PROBLEM TO WORK ON
Please reproduce the data exactly and omit the pictures.

====== DATA BLOCK

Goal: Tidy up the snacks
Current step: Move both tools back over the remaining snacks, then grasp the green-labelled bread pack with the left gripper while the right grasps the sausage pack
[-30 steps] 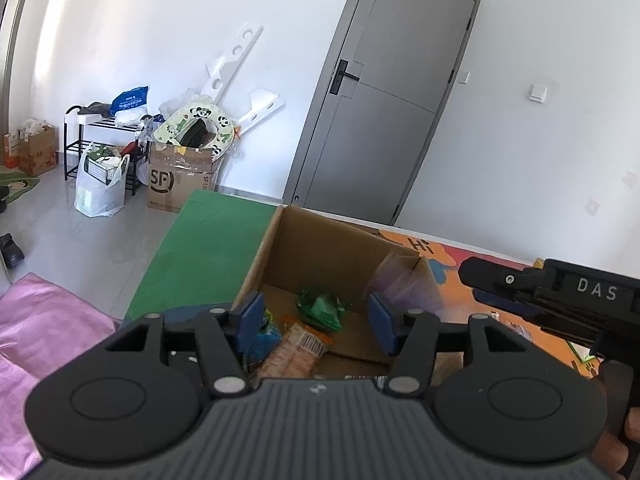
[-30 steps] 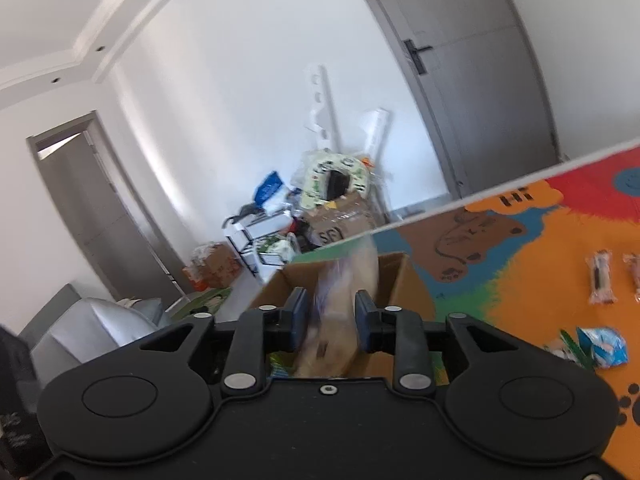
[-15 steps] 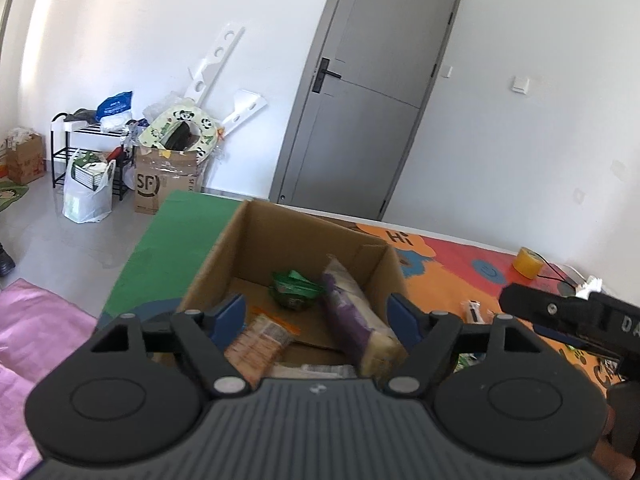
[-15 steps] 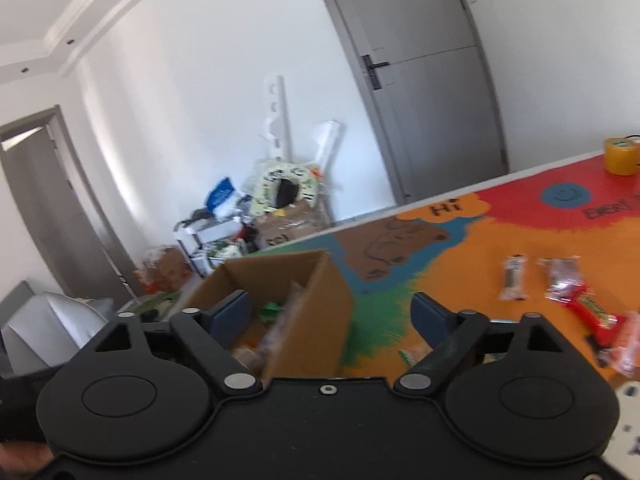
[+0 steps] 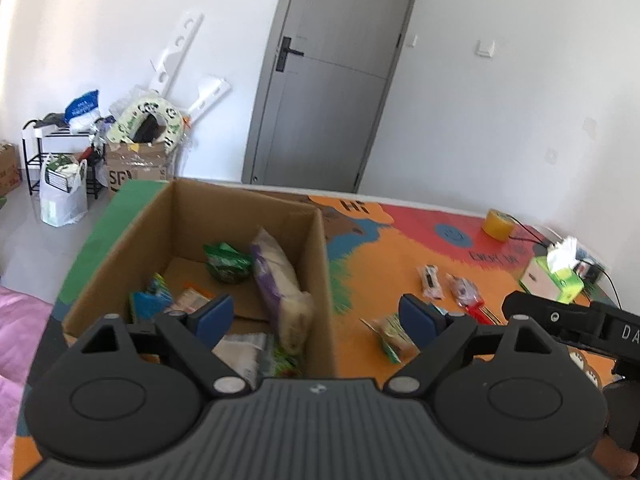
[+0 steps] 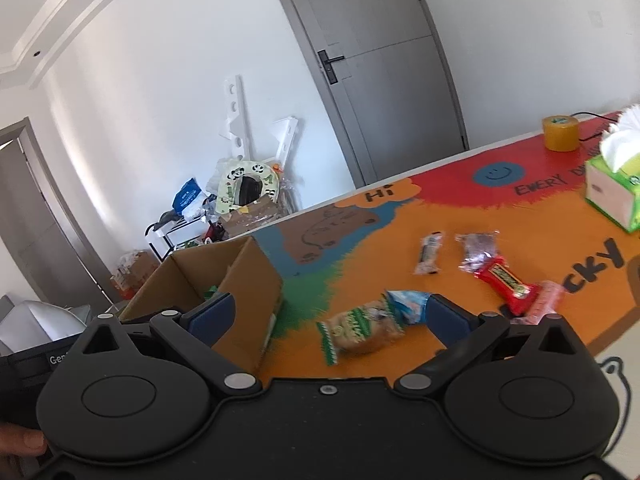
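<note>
1. the right claw [image 6: 330, 314] has just been opening and now stands released, with nothing between its pads; a second ago it was clenched on a long pale packet held over the cardboard box [image 6: 256, 280].
2. that packet [image 5: 280, 280], pale with a purple end, now stands propped inside the cardboard box [image 5: 240, 216], leaning against the right-hand wall, next to a green packet [image 5: 226, 262] and other wrapped snacks on the box floor. so one more snack looks put away.
3. the left claw [image 5: 320, 316] has also just been opening; it is released and grips nothing, and its view has swung from the box interior toward the desk [image 5: 400, 248] to the right of the box.
4. the right claw's view has likewise turned away from the box toward the loose snacks on the desk [image 6: 500, 220]: a green-edged biscuit pack [image 6: 362, 330] touching a blue packet [image 6: 408, 304] lies nearest, just ahead between the open pads, with a red bar [image 6: 506, 282], a clear crinkly wrapper [image 6: 480, 248] and a slim dark bar [image 6: 429, 254] further off.
5. judgement: the task is partway done, several snacks remain outside the box, and the biscuit pack seems the likeliest next pick.
</note>
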The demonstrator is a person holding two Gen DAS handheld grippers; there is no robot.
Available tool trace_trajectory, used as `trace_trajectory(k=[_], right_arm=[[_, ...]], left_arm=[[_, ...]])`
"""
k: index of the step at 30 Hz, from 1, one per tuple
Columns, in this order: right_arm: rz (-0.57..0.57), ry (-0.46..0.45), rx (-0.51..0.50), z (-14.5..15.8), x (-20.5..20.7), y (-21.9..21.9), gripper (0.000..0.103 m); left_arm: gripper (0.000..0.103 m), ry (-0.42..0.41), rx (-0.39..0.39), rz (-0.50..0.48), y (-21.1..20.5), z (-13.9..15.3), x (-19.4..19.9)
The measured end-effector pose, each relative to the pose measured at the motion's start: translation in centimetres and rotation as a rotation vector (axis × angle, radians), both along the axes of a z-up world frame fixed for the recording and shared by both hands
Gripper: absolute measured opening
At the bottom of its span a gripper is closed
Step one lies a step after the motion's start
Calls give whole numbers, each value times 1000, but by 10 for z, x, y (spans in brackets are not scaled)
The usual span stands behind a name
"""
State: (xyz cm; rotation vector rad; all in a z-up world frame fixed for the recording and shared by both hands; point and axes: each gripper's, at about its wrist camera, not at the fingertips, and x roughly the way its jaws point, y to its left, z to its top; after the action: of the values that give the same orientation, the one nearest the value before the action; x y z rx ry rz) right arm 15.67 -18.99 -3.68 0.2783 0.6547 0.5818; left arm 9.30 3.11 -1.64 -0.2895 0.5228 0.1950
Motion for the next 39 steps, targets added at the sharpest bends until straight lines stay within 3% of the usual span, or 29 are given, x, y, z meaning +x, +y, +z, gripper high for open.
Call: trace_trajectory(k=[20, 33, 39], right_arm=[[-129, 42, 5, -18, 5, -68, 103], [-195, 93, 1, -42, 20, -99, 103], [-174, 98, -1, -51, 29, -99, 101]], left_arm=[[89, 13, 25, -129, -63, -4, 23], [88, 63, 57, -149, -91, -19, 52], [88, 77, 52, -144, -96, -28, 68]])
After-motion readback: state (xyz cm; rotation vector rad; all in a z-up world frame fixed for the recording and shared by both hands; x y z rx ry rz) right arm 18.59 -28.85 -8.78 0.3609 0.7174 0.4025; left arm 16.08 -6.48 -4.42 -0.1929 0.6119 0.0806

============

EXERCISE ANSWER
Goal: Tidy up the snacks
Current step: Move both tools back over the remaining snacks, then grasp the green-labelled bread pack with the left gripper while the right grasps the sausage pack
[-30 steps] 
[-30 steps] 
[-15 steps] 
[-15 steps] 
[+0 steps] 
[+0 steps] 
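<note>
1. the right claw [image 6: 330, 314] has just been opening and now stands released, with nothing between its pads; a second ago it was clenched on a long pale packet held over the cardboard box [image 6: 256, 280].
2. that packet [image 5: 280, 280], pale with a purple end, now stands propped inside the cardboard box [image 5: 240, 216], leaning against the right-hand wall, next to a green packet [image 5: 226, 262] and other wrapped snacks on the box floor. so one more snack looks put away.
3. the left claw [image 5: 320, 316] has also just been opening; it is released and grips nothing, and its view has swung from the box interior toward the desk [image 5: 400, 248] to the right of the box.
4. the right claw's view has likewise turned away from the box toward the loose snacks on the desk [image 6: 500, 220]: a green-edged biscuit pack [image 6: 362, 330] touching a blue packet [image 6: 408, 304] lies nearest, just ahead between the open pads, with a red bar [image 6: 506, 282], a clear crinkly wrapper [image 6: 480, 248] and a slim dark bar [image 6: 429, 254] further off.
5. judgement: the task is partway done, several snacks remain outside the box, and the biscuit pack seems the likeliest next pick.
</note>
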The demonstrator is a person holding two Gen DAS handheld grippers; there is no robot.
Available tool trace_trajectory, used as `trace_trajectory(k=[_], right_arm=[[_, ...]], left_arm=[[_, ...]])`
"""
k: index of the step at 30 Hz, from 1, one per tuple
Columns, in this order: right_arm: rz (-0.57..0.57), ry (-0.46..0.45), rx (-0.51..0.50), z (-14.5..15.8), x (-20.5..20.7), y (-21.9..21.9), gripper (0.000..0.103 m); left_arm: gripper (0.000..0.103 m), ry (-0.42..0.41), rx (-0.39..0.39), rz (-0.50..0.48), y (-21.1..20.5), z (-13.9..15.3), x (-19.4..19.9)
The measured end-effector pose, each relative to the pose measured at the motion's start: translation in centimetres and rotation as a rotation vector (axis × angle, radians), both along the axes of a z-up world frame fixed for the recording and shared by both hands
Gripper: absolute measured opening
At the bottom of its span a gripper is closed
Step one lies a step after the motion's start
Calls give whole numbers, each value times 1000, but by 10 for z, x, y (spans in brackets are not scaled)
The usual span stands behind a name
"""
State: (xyz cm; rotation vector rad; all in a z-up world frame fixed for the recording and shared by both hands; point and axes: each gripper's, at about its wrist camera, not at the fingertips, and x roughly the way its jaws point, y to its left, z to its top; after the action: of the values that give the same orientation, the one nearest the value before the action; x y z rx ry rz) right arm 15.67 -18.99 -3.68 0.2783 0.6547 0.5818; left arm 9.30 3.11 -1.64 -0.2895 0.5228 0.1950
Motion for the next 39 steps, targets added at the sharpest bends until straight lines stay within 3% of the usual span, or 29 are given, x, y, z meaning +x, +y, +z, gripper high for open.
Call: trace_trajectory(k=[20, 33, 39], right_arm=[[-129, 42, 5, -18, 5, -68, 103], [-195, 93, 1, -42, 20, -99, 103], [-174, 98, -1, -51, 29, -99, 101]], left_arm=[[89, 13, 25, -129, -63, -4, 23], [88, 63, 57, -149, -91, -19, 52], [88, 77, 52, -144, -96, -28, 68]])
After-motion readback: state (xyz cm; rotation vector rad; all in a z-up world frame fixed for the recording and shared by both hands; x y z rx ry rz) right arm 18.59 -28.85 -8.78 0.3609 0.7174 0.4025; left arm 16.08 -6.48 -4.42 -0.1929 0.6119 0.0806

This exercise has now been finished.